In the short term, it is possible to make further progress. In the longer term, the current changes are not necessarily a full stop for tax reform for bingo.

Our approach across the modernisation of gambling taxes has been to consult, implement and evaluate with a readiness to refine our reforms where there is a good and affordable case for doing so - just as we doing now to the scope and administration of betting tax.

Before I end, let me mention one further area of gambling taxation that seems ripe for reform - amusement machine licence duty.

I know these machines are an important source of income for many of your clubs, with - we understand - up to one third of the industry’s profits coming from gaming machines. 

It is a complicated fiscal regime, with five different rates depending on the type of machine. And we know from informal consultations that many machine operators find the duty over-complex and burdensome.

In addition, licence fee rates do not reflect ability to pay - so the effective tax rate (duty as a percentage of profit) falls most heavily on the least-used machines, while the most-used machines are the most lightly taxed.
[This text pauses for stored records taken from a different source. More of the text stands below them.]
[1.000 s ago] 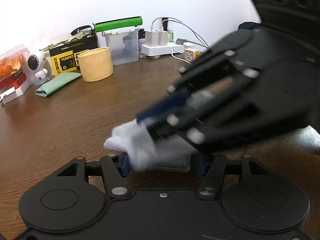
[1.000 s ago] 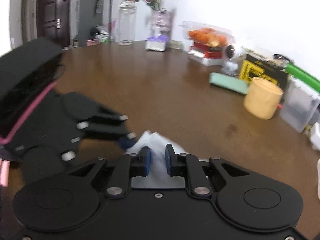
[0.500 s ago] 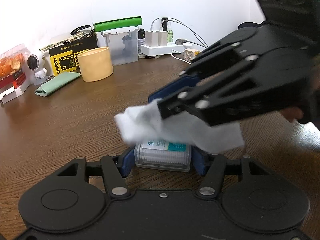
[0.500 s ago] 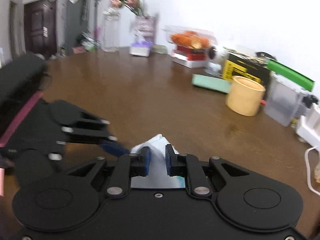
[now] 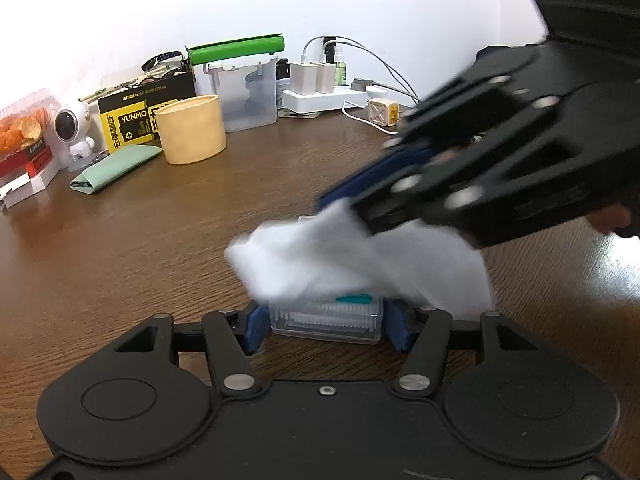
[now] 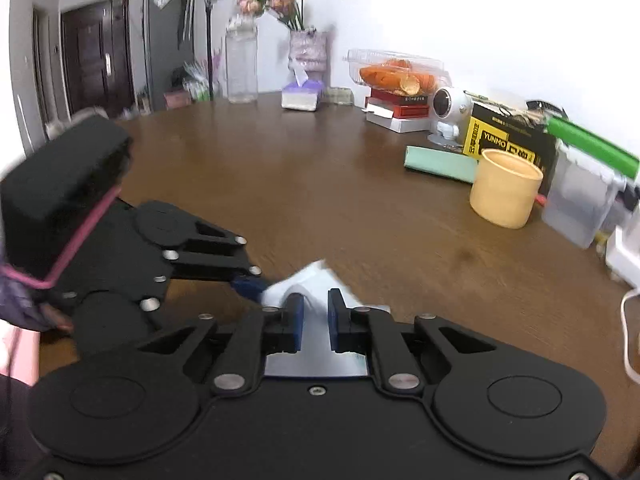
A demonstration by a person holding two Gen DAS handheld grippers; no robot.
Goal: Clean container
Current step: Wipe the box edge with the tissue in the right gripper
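Observation:
A small clear plastic container (image 5: 326, 318) of cotton swabs with a teal label rests on the brown table, held between the blue pads of my left gripper (image 5: 325, 326). My right gripper (image 6: 314, 320) is shut on a white tissue (image 5: 352, 260) and presses it onto the container's top. The tissue also shows in the right wrist view (image 6: 308, 284). In the left wrist view the right gripper (image 5: 340, 208) comes in from the upper right. The tissue hides most of the container's lid.
Along the back wall stand a yellow cup (image 5: 191, 129), a green cloth (image 5: 116, 168), a black and yellow box (image 5: 136, 116), a clear bin with a green lid (image 5: 244, 92), a power strip with chargers (image 5: 320, 92) and a toy astronaut (image 5: 74, 128).
My right gripper has swept the tissue back and forth over the container: it lifted away to the right, then came down onto the lid. The left gripper has held still.

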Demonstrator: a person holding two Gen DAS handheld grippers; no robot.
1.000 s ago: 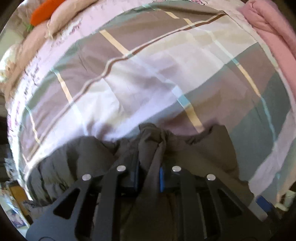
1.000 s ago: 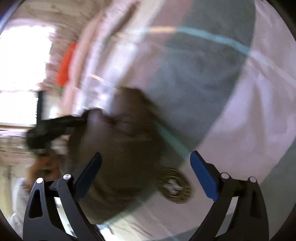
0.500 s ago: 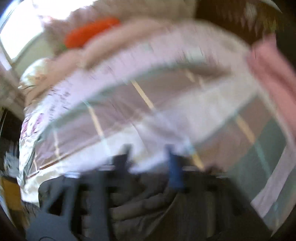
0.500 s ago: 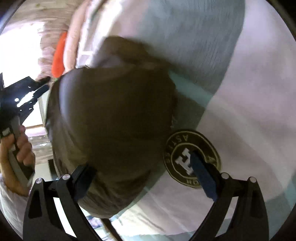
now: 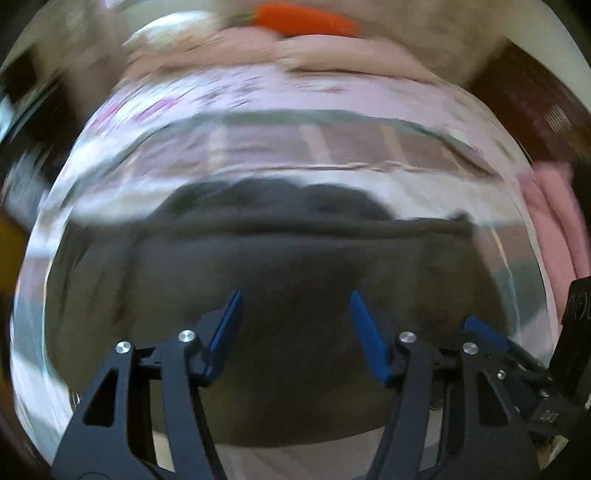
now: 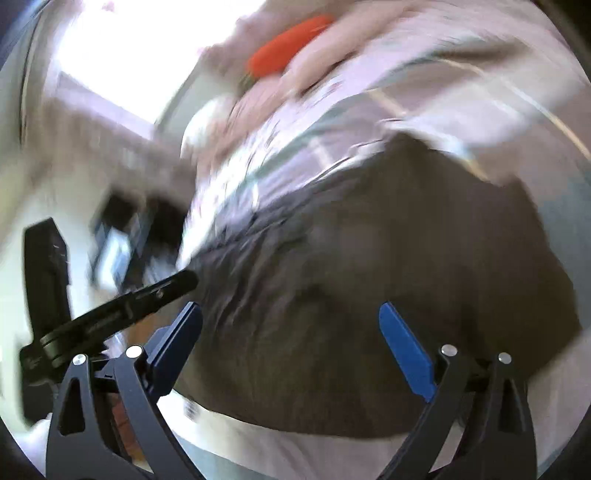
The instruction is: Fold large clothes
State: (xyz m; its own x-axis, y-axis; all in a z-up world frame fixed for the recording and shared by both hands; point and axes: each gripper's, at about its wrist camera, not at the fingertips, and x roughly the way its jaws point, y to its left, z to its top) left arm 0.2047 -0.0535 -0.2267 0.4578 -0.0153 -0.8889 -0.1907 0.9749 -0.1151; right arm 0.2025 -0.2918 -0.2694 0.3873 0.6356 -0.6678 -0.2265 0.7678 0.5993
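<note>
A dark brown garment (image 5: pixel 295 266) lies folded flat on the checked bedspread (image 5: pixel 332 147). It also shows in the right wrist view (image 6: pixel 388 266). My left gripper (image 5: pixel 295 310) is open and empty, its blue pads (image 5: pixel 225 325) apart above the garment. My right gripper (image 6: pixel 291 325) is open and empty above the garment's near edge. The left gripper's black body (image 6: pixel 110 310) shows at the left of the right wrist view. Both views are blurred by motion.
An orange carrot-shaped toy (image 5: pixel 306 22) lies on pink pillows (image 5: pixel 332 55) at the head of the bed. A pink folded blanket (image 5: pixel 554 229) lies at the right edge. The bed's left edge (image 6: pixel 188 229) drops to the floor with dark furniture (image 6: pixel 129 229) beyond.
My left gripper let go of the bunched garment and opened. The garment now lies flat and folded. Both grippers pulled back and tilted up toward the head of the bed.
</note>
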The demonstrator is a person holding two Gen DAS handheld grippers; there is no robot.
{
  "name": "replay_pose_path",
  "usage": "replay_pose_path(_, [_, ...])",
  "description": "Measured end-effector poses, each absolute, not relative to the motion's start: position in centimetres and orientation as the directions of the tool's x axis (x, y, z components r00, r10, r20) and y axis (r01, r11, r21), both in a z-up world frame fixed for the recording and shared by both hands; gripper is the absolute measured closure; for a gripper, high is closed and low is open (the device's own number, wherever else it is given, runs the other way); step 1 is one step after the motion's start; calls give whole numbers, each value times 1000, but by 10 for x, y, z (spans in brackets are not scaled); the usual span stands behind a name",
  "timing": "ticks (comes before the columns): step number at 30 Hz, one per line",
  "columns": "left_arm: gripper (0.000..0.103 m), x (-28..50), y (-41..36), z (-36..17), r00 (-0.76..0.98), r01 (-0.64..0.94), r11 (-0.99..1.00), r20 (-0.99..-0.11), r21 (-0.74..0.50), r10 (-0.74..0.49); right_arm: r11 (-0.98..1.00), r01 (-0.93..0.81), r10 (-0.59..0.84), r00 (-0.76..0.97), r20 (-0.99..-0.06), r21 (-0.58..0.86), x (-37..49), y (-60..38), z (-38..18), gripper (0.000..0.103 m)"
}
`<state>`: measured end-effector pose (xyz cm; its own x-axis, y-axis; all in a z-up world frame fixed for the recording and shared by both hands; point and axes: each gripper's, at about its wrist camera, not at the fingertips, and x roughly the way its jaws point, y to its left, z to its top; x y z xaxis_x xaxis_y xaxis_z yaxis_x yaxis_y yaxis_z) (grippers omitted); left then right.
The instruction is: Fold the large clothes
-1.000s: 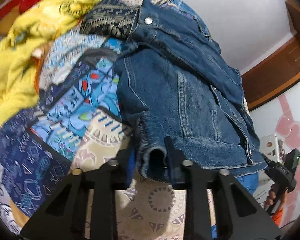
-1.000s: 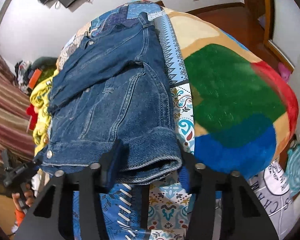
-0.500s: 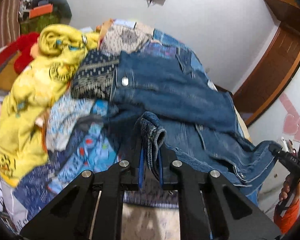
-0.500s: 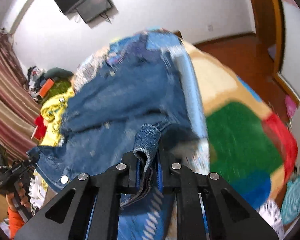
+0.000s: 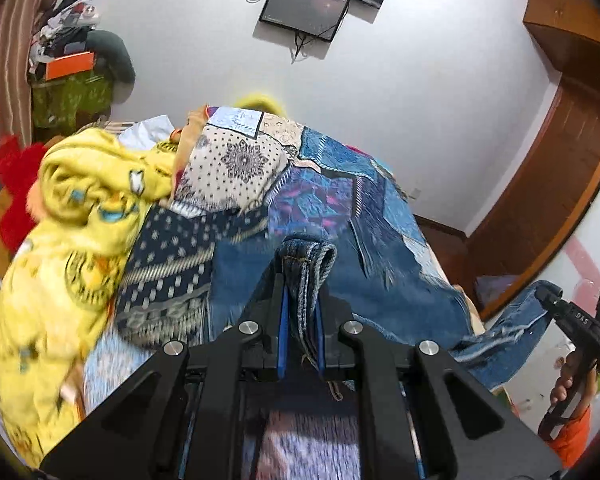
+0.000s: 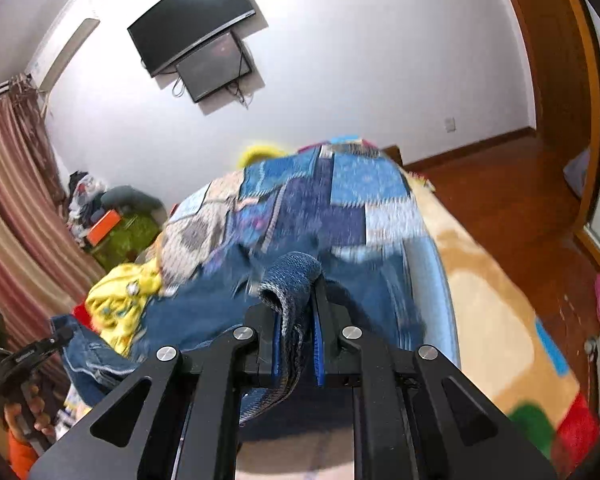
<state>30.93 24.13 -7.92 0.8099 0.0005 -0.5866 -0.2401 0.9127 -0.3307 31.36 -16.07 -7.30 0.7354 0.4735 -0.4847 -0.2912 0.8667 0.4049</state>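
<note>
Both tools, left tool [image 5: 301, 280] and right tool [image 6: 296, 300], now grip the denim jacket [image 5: 400, 292] hem tightly; we have lifted it from the bed [image 6: 480, 292], so the fold is starting.

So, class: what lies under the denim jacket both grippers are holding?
Under the denim jacket lies a patchwork bedspread, visible beyond it. The part directly beneath is covered. Both left gripper and right gripper clamp denim.

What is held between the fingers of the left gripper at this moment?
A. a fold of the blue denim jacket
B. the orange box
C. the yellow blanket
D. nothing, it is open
A: in the left wrist view the left gripper is shut on a fold of the denim jacket.
</note>
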Motion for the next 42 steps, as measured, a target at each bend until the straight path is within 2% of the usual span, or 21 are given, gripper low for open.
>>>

This is clearly not an equitable of efficient basis for raising revenue, and it means that pubs and clubs that cannot be confident of their profit margin may be deterred from investing in amusement machines and deprived of a valuable source of income.

In developing policy in this area, we are keen to work closely with all involved - machine operators, suppliers, manufacturers and trade representatives.

We plan to publish a consultation document to seek such wide-ranging views, and I hope - through your association and directly - the bingo industry will make sure you make a strong contribution to this work.

So, in summary, I hope you see what Government is now doing with bingo duty as a sensible reform of an outdated system, which - as it stands - delivers a £25 million tax boost to your industry which should benefit both players and companies.

I hope you also see that I want a closer dialogue with the industry on the detail of the implementation and reform.

But this depends just as much on you, as it does on me.